反骨を期待する「叱る」指導が成功しないとき
星野さんが中日の監督をしていたとき、阪神と対戦するのはたいへん楽だったそうです。先に二、三点とったら、それでもうあきらめてしまうからです。
阪神の選手たちは覇気がなく、相手の選手に罵声を浴びせられると言い返すこともできず、ファンから理不尽なヤジを受けても、睨み返すことすらできませんでした。
なぜ選手たちがそうなったのか。星野さんは、一貫性のないチームづくりの結果であると結論づけています(7)。
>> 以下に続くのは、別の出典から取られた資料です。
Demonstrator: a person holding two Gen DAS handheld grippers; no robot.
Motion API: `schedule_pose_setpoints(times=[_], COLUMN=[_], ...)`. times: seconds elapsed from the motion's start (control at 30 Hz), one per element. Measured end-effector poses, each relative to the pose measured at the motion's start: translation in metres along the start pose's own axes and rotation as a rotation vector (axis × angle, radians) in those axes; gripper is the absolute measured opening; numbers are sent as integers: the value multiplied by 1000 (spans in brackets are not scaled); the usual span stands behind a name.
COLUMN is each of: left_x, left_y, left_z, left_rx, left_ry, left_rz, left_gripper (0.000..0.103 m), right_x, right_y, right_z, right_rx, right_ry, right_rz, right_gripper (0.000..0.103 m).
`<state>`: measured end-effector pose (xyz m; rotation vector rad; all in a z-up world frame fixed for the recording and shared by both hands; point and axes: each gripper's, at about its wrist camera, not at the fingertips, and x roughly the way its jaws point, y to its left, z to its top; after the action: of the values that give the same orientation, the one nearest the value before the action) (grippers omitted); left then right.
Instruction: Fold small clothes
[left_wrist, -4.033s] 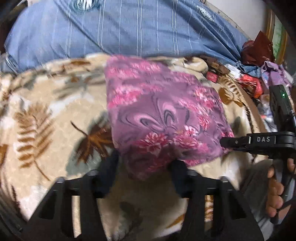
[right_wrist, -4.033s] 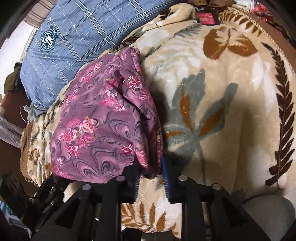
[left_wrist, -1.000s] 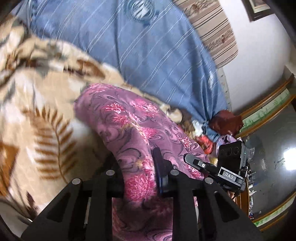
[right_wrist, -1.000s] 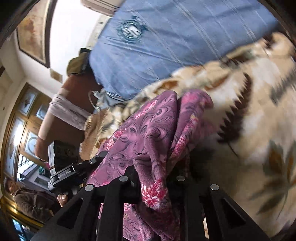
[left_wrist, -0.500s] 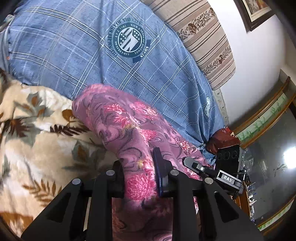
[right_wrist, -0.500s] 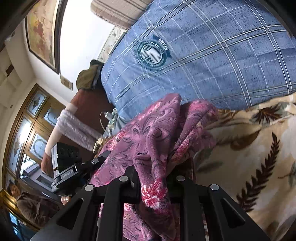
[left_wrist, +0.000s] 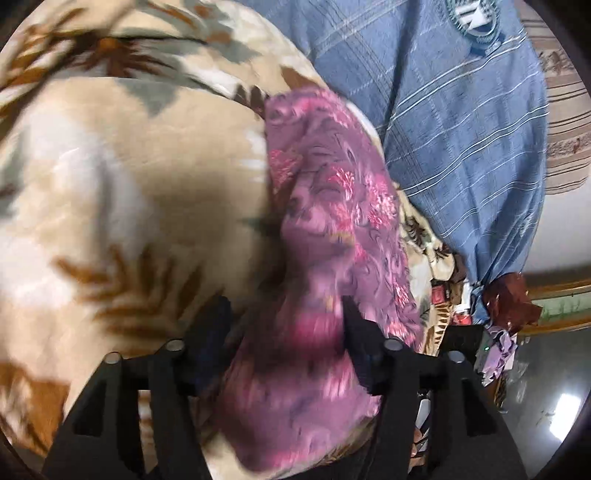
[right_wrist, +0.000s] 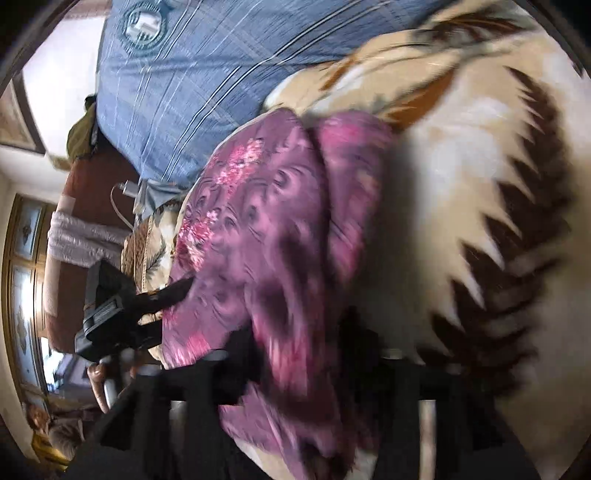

阪神球団は、監督やコーチが次々と代わるため、そのたびに育成方針や管理方針が変わりました。そして、指導者からは次々と管理と抑圧がかかりました。そのために、選手は一方的に受身になり、自分たちの感性や主体性を見失ってしまっていたと、星野さんは分析しています。
星野さんがこのことに確信を抱いたのは、実戦形式の練習のときだそうです。サインで縛っているとき、選手の働きは凡庸でした。ところが、ノーサインで自分の考えや判断で打たせてみると、実に闊達(かったつ)にのびのびと打ったり走ったりするのだそうです。
こういう選手たちに、野村(星野さんの前任)流のシンキング・ベースボールをいきなり実施することがよかったかどうか。
それから、選手の反骨精神を期待して、選手を叱ったり批判することが、はたしてよかったかどうか。
このあたりがポイントになりそうです。